What the exercise asks:
Each line of data below is to be returned exactly, leaving out any picture.
+++ Collected data
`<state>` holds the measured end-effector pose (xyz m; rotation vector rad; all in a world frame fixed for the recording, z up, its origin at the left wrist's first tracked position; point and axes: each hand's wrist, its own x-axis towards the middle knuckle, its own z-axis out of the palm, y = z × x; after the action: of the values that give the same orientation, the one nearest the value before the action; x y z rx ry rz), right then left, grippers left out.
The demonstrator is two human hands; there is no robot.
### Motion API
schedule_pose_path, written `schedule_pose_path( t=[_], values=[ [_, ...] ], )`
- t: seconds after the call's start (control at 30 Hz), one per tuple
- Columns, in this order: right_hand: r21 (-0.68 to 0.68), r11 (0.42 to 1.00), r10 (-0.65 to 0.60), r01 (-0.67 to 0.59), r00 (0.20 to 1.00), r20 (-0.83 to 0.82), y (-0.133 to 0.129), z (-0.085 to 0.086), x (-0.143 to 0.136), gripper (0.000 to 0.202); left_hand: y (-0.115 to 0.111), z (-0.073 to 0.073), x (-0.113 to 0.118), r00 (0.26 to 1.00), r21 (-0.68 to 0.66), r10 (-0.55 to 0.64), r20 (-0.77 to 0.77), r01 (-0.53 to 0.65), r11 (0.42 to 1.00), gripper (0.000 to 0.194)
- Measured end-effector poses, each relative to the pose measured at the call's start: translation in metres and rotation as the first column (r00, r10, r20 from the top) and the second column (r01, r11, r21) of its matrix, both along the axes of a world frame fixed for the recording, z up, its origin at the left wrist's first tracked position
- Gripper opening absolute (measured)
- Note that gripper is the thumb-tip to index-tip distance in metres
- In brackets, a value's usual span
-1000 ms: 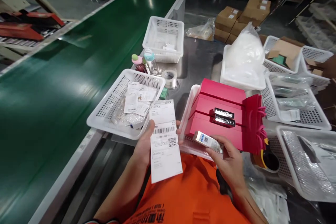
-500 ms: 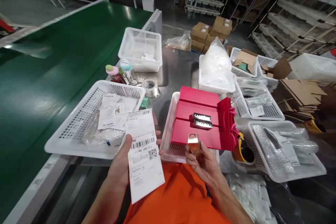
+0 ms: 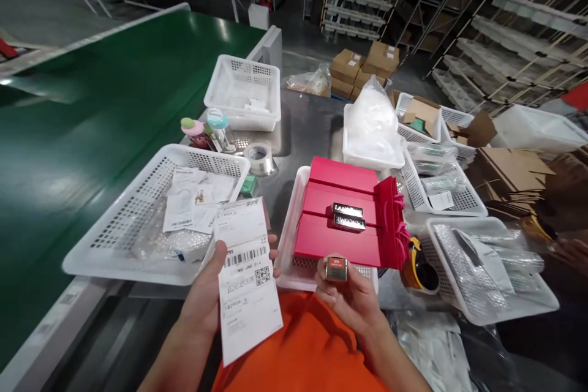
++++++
Written answer:
`<state>` holds the measured end-effector pose (xyz m; rotation vector rad; all in a world frame fixed for the recording, z up, its origin at the left wrist's first tracked position; point and axes: each hand's wrist, its own x-axis towards the middle knuckle, its own z-axis out of the palm, y = z × x; after the action: of the values that give the same orientation, the one nearest the value before the action; x y z rx ry rz), right then left, grippers left out.
The demonstrator is two human hands; there is no robot.
### Motion API
schedule_pose_path, written `schedule_pose_path( t=[_], values=[ [_, ...] ], )`
- t: seconds after the call's start (control at 30 Hz), one per tuple
- Columns, in this order: right_hand: r21 (-0.68 to 0.68), r11 (0.42 to 1.00), r10 (-0.65 to 0.60), r01 (-0.67 to 0.59), r00 (0.20 to 1.00), r20 (-0.83 to 0.82), y (-0.133 to 0.129), z (-0.085 to 0.086), x (-0.143 to 0.136), gripper (0.000 to 0.202); left_hand: y (-0.115 to 0.111), z (-0.073 to 0.073), x (-0.113 to 0.118), r00 (0.26 to 1.00), r21 (-0.68 to 0.66), r10 (-0.55 to 0.64), r20 (-0.77 to 0.77), r01 (-0.53 to 0.65), r11 (0.42 to 1.00), gripper (0.000 to 0.194)
- Measured end-effector poses, each relative to the pose measured at the call's start: translation in metres and rotation as the first column (r00, r10, r20 from the top) and the second column (r01, r11, r21) of its matrix, both along the axes of a world frame fixed for the recording, z up, its origin at the left wrist's first tracked position
- Gripper opening absolute (measured)
- Note that gripper is the thumb-tip to index-tip distance in metres
- In brackets, a value's usual span
-1000 ms: 
-500 ms: 
+0 ms: 

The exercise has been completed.